What she is talking about is essentially a public health approach, recognising the sexual abuse suffered by an estimated 7% of children as a significant hidden cause of mental and physical illness, just as tobacco is the underlying cause of many cancers.
If all forms of so-called Adverse Childhood Experiences (ACEs) – both sexual and physical abuse, or neglect – could somehow be eliminated overnight, the results would be transformative. Public Health Wales estimates it could reduce high-risk drinking by a third and heroin and cocaine use by two thirds, plus almost halving unwanted teenage pregnancies and slashing prison populations.
“When we know these things underpin the problems so many people are suffering, we’re really treating consequences, not causes,” says Dr Mark Bellis, director of policy research and international development at Public Health Wales and a leading expert on ACEs. “We don’t think about what’s driving people towards drugs; we might think about regulating access, when actually it’s the consequences of something that happened to someone as a child.”

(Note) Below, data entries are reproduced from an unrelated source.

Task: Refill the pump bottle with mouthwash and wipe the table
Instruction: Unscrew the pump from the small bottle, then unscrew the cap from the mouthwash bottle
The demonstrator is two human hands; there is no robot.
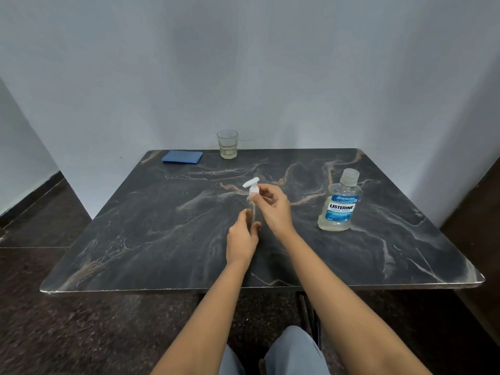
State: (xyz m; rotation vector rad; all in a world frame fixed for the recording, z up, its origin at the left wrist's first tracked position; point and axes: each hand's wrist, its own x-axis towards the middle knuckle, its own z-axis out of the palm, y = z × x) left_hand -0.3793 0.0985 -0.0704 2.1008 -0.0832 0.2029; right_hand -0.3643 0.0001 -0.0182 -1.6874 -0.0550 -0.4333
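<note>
Dark marble tabletop [135,239]: the clear pump bottle [253,209] stands at centre, left hand [242,239] gripping its body, right hand [274,209] pinching its white pump collar [253,195]; the mouthwash bottle [339,204] stands off right.

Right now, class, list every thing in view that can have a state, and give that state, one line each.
pump bottle: upright on the table, white pump fitted on top, contents unclear
mouthwash bottle: upright, cap on
glass: upright, a little pale liquid at the bottom
cloth: folded, lying flat, untouched
left hand: holds the pump bottle low down
right hand: pinches the pump's collar
</note>
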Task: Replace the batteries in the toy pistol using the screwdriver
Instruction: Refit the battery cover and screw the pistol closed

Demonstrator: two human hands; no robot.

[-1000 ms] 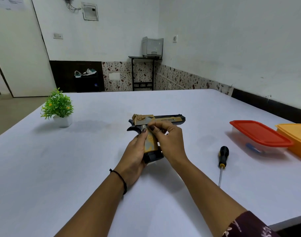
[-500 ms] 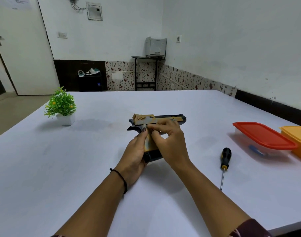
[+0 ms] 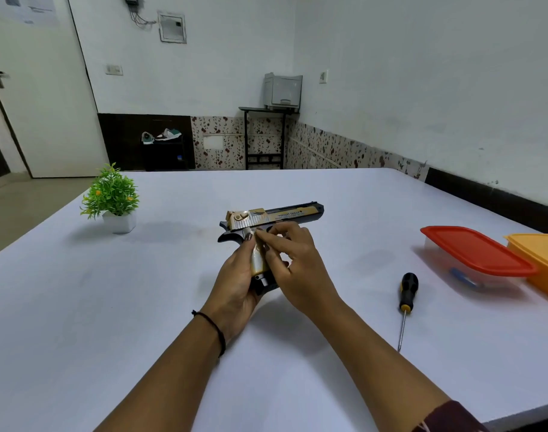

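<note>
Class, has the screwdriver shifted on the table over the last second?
No. The screwdriver lies in the same spot, just left of the red-lidded box.

A: Which colours are borne by the toy pistol (image 3: 276,215)?
B: Gold over black; its grip seems marbled, though blurred.
A: And at the right edge of the white table (image 3: 141,307)?
B: On the screwdriver (image 3: 408,289), a black handle with yellow bands is seen; a clear box (image 3: 475,251) is lidded red, the tub (image 3: 544,260) beside it orange.
</note>
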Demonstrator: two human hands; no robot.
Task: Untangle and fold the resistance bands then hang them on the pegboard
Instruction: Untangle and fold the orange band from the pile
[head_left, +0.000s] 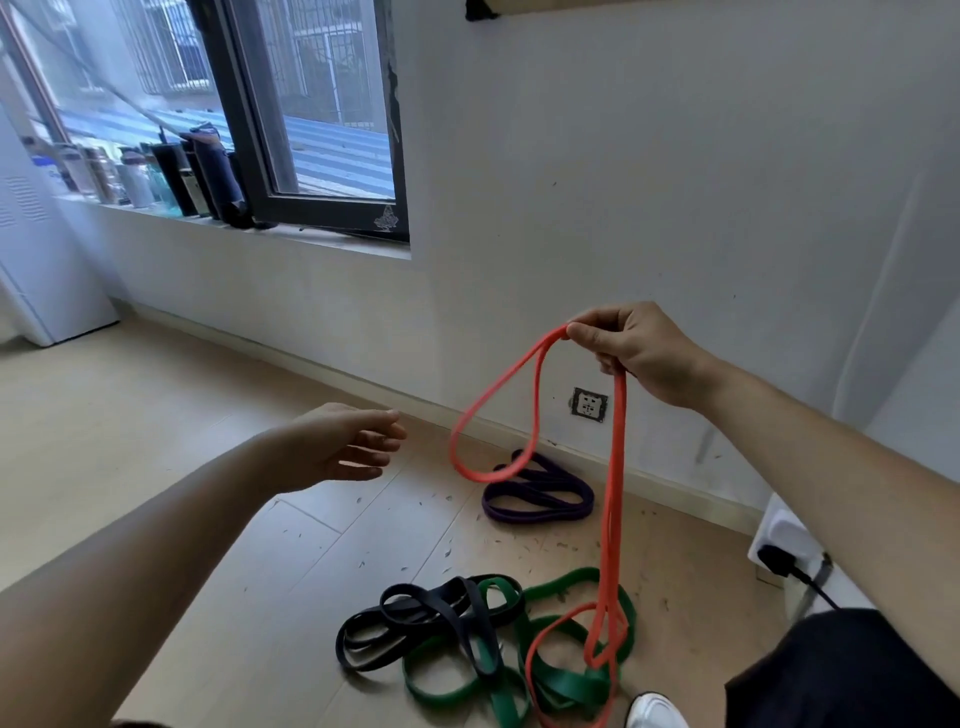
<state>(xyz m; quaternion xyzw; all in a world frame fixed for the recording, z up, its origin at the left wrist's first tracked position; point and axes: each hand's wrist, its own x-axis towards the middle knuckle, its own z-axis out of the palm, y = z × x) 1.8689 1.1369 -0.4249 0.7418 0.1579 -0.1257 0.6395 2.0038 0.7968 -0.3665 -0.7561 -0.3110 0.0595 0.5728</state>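
Pinching the orange band (613, 467) near its top, the right hand (636, 353) holds it up at three o'clock; its lower end seems caught in the green band (563, 685) at six. The left hand (340, 441) is spread, empty. The black band (415, 616) and purple band (540, 496) lie unhung.

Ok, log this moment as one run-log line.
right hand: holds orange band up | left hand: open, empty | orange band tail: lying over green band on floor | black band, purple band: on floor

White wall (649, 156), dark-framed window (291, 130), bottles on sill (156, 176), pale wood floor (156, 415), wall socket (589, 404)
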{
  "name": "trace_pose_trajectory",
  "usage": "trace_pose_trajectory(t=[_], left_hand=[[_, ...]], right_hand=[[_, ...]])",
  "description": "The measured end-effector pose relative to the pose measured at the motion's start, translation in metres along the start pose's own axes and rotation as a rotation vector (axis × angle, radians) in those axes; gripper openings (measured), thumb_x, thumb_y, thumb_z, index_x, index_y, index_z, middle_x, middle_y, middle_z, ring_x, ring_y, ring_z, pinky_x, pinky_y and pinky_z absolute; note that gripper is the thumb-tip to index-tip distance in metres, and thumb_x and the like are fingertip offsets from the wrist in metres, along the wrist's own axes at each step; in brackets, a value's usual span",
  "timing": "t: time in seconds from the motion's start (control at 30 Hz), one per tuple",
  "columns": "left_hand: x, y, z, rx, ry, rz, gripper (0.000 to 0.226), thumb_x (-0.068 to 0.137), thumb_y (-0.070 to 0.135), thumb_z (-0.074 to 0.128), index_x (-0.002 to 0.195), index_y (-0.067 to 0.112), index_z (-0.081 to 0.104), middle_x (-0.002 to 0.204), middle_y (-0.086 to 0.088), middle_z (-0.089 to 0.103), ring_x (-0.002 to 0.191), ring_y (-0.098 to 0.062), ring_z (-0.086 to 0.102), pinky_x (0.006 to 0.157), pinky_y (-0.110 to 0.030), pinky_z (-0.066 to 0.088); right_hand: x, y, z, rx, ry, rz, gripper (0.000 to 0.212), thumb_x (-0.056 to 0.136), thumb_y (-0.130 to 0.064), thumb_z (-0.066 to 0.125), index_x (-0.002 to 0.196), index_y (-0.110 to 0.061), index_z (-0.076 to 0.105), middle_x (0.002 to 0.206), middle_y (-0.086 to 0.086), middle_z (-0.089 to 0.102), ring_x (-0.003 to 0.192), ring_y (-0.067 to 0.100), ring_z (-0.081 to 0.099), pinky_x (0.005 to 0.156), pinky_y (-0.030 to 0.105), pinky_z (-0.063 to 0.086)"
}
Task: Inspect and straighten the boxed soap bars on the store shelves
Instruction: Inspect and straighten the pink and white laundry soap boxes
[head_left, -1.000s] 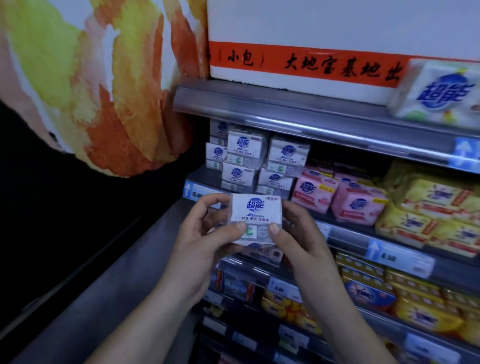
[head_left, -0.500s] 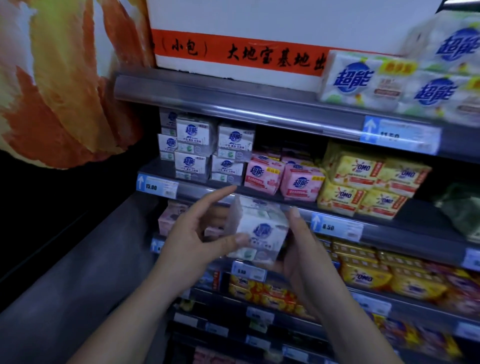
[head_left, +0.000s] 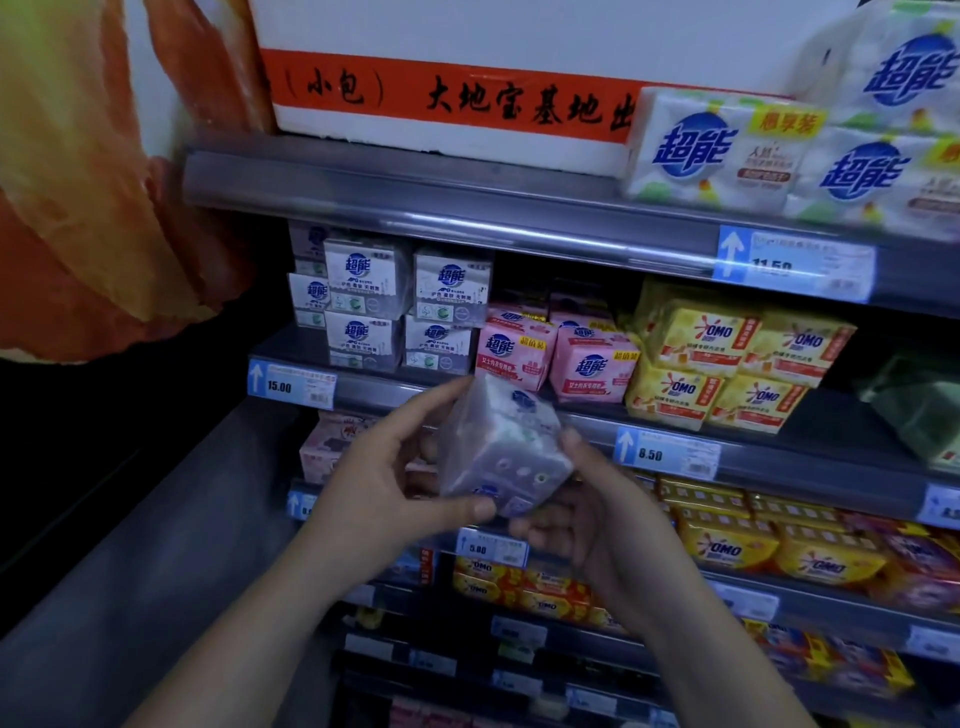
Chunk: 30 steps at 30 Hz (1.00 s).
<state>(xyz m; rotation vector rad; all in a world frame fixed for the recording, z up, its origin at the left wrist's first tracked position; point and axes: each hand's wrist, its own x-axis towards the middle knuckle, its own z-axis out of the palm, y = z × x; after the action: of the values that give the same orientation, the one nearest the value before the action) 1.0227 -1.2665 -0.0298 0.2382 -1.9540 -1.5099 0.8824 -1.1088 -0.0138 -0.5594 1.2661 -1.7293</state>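
I had the left hand (head_left: 382, 491) and right hand (head_left: 592, 530) gripping the tilted white film-wrapped soap box (head_left: 501, 447); I judged a slack grip could drop it.

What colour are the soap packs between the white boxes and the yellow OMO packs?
Those soap packs are pink with blue logos; head view.

Blur is smearing the held soap box (head_left: 501, 447); its print is reading only as blue smudges and small dots. The left hand (head_left: 395, 488), gripping it, is covering part of the pink pack (head_left: 332, 447) and a price tag (head_left: 300, 504). The right hand (head_left: 587, 525), cupping from below, is hiding its fingertips under the box. The green pack (head_left: 919, 410) is running off the right edge, label unreadable. The bottom shelves (head_left: 519, 675) are sinking into dimness.
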Motion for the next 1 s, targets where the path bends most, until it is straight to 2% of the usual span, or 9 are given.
trace_pose_trajectory(t=[0.07, 0.2, 0.33, 0.43, 0.53, 0.67, 0.83, 0.93, 1.0], left_hand=[[0.004, 0.000, 0.004, 0.041, 0.035, 0.076, 0.087, 0.064, 0.036, 0.097, 0.142, 0.041, 0.058, 0.112, 0.019, 0.072, 0.089, -0.003, 0.069, 0.070, -0.020, 0.055], [0.009, 0.001, 0.008, 0.035, 0.095, 0.145, 0.098, 0.065, 0.039, 0.098, 0.147, 0.035, 0.045, 0.118, 0.002, 0.071, 0.099, -0.020, 0.073, 0.071, -0.025, 0.058], [0.014, 0.000, 0.011, 0.058, 0.112, 0.189, 0.105, 0.065, 0.048, 0.096, 0.152, 0.035, 0.038, 0.113, 0.005, 0.069, 0.104, -0.017, 0.072, 0.077, -0.022, 0.057], [0.018, -0.004, 0.008, 0.046, 0.123, 0.142, 0.095, 0.071, 0.048, 0.092, 0.151, 0.037, 0.041, 0.117, 0.004, 0.072, 0.106, -0.018, 0.072, 0.082, -0.025, 0.056], [0.019, -0.014, 0.003, -0.182, 0.089, 0.004, 0.072, 0.077, 0.033, 0.078, 0.144, 0.038, 0.051, 0.121, 0.003, 0.074, 0.109, -0.016, 0.072, 0.083, -0.029, 0.057], [0.016, -0.030, 0.014, -0.517, 0.089, -0.133, 0.053, 0.082, 0.032, 0.067, 0.136, 0.033, 0.066, 0.134, 0.000, 0.071, 0.121, -0.024, 0.070, 0.085, -0.039, 0.061], [0.016, -0.031, 0.020, -0.536, 0.132, -0.120, 0.047, 0.084, 0.030, 0.067, 0.131, 0.025, 0.070, 0.126, -0.006, 0.074, 0.115, -0.026, 0.072, 0.083, -0.036, 0.061], [0.019, -0.022, 0.018, -0.384, 0.193, -0.084, 0.052, 0.080, 0.035, 0.075, 0.124, 0.012, 0.062, 0.109, -0.004, 0.077, 0.099, -0.023, 0.076, 0.074, -0.032, 0.061], [0.022, -0.013, 0.019, -0.349, 0.220, -0.112, 0.049, 0.077, 0.043, 0.077, 0.112, 0.012, 0.062, 0.095, -0.002, 0.079, 0.082, -0.020, 0.076, 0.063, -0.028, 0.059]], right_hand=[[0.003, 0.000, 0.002, 0.041, -0.038, 0.079, 0.058, 0.085, -0.051, 0.060, 0.119, -0.004, 0.067, 0.086, 0.019, 0.077, 0.054, 0.024, 0.071, 0.046, 0.026, 0.057], [0.008, -0.001, 0.003, 0.073, -0.092, 0.106, 0.059, 0.087, -0.049, 0.054, 0.120, -0.002, 0.065, 0.084, 0.018, 0.076, 0.053, 0.023, 0.070, 0.045, 0.026, 0.055], [0.012, -0.004, 0.001, 0.080, -0.122, 0.106, 0.049, 0.099, -0.044, 0.046, 0.117, -0.004, 0.067, 0.080, 0.016, 0.074, 0.053, 0.022, 0.068, 0.046, 0.026, 0.055], [0.014, -0.004, 0.000, 0.077, -0.055, 0.053, 0.046, 0.091, -0.050, 0.054, 0.099, -0.012, 0.078, 0.074, 0.012, 0.071, 0.048, 0.018, 0.062, 0.042, 0.023, 0.050], [0.012, -0.005, -0.001, 0.006, 0.047, -0.071, 0.050, 0.089, -0.057, 0.058, 0.110, -0.016, 0.077, 0.069, 0.005, 0.068, 0.047, 0.012, 0.051, 0.042, 0.021, 0.040], [0.004, -0.009, 0.003, -0.025, 0.028, -0.248, 0.030, 0.088, -0.024, 0.076, 0.117, -0.019, 0.080, 0.074, 0.004, 0.065, 0.057, 0.009, 0.057, 0.047, 0.022, 0.046], [-0.001, -0.012, 0.006, -0.064, 0.079, -0.297, 0.040, 0.080, -0.025, 0.073, 0.119, -0.020, 0.079, 0.086, 0.016, 0.065, 0.064, 0.012, 0.065, 0.055, 0.023, 0.055], [-0.003, -0.009, 0.005, -0.219, 0.107, -0.299, 0.029, 0.090, -0.044, 0.070, 0.116, -0.033, 0.077, 0.104, 0.002, 0.079, 0.088, 0.014, 0.076, 0.068, 0.027, 0.060], [-0.004, -0.008, 0.007, -0.229, 0.103, -0.256, 0.028, 0.090, -0.053, 0.068, 0.107, -0.034, 0.079, 0.097, -0.003, 0.078, 0.086, 0.013, 0.075, 0.072, 0.028, 0.061]])
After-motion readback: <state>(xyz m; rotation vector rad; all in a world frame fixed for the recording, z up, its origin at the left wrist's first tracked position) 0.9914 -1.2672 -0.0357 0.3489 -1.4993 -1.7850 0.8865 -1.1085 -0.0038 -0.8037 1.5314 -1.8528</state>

Abused children often become hyper-vigilant, Bellis explains, knowing survival may depend on seeing trouble coming; and that affects both neurological development and hormone levels. “If your experience of life is fear, it’s not unusual to develop a more cautious approach to things. But there are physiological changes, too. The way I explain it is if you set any system on a high alert, it wears out more quickly. If it’s permanently running on high alert, it’s producing particular immunological responses or proteins which seem to be higher in people who are exposed to these traumas in early life.” Since these are also linked to higher rates of diabetes and cardiovascular disease, survivors’ risk of physical illness increases.
But that chemical response may also help explain why abused children who had at least one adult they could trust and relax around – leaving behind that state of high alert – seem to have better prospects of recovering. Other protective factors, he says, include feeling connected to a wider community or “if you can see a way out of things, being able to set your own destiny; if you feel you’ve got a pathway out, maybe through school”. It is important for survivors to know, he says, that there is hope. “The more we understand about things like resilience, the more we know there are things in children’s and in adult lives that can counteract this. You are not on a set course.” Children and adults do not have to be broken beyond repair. And it is not beyond society’s means to mend them.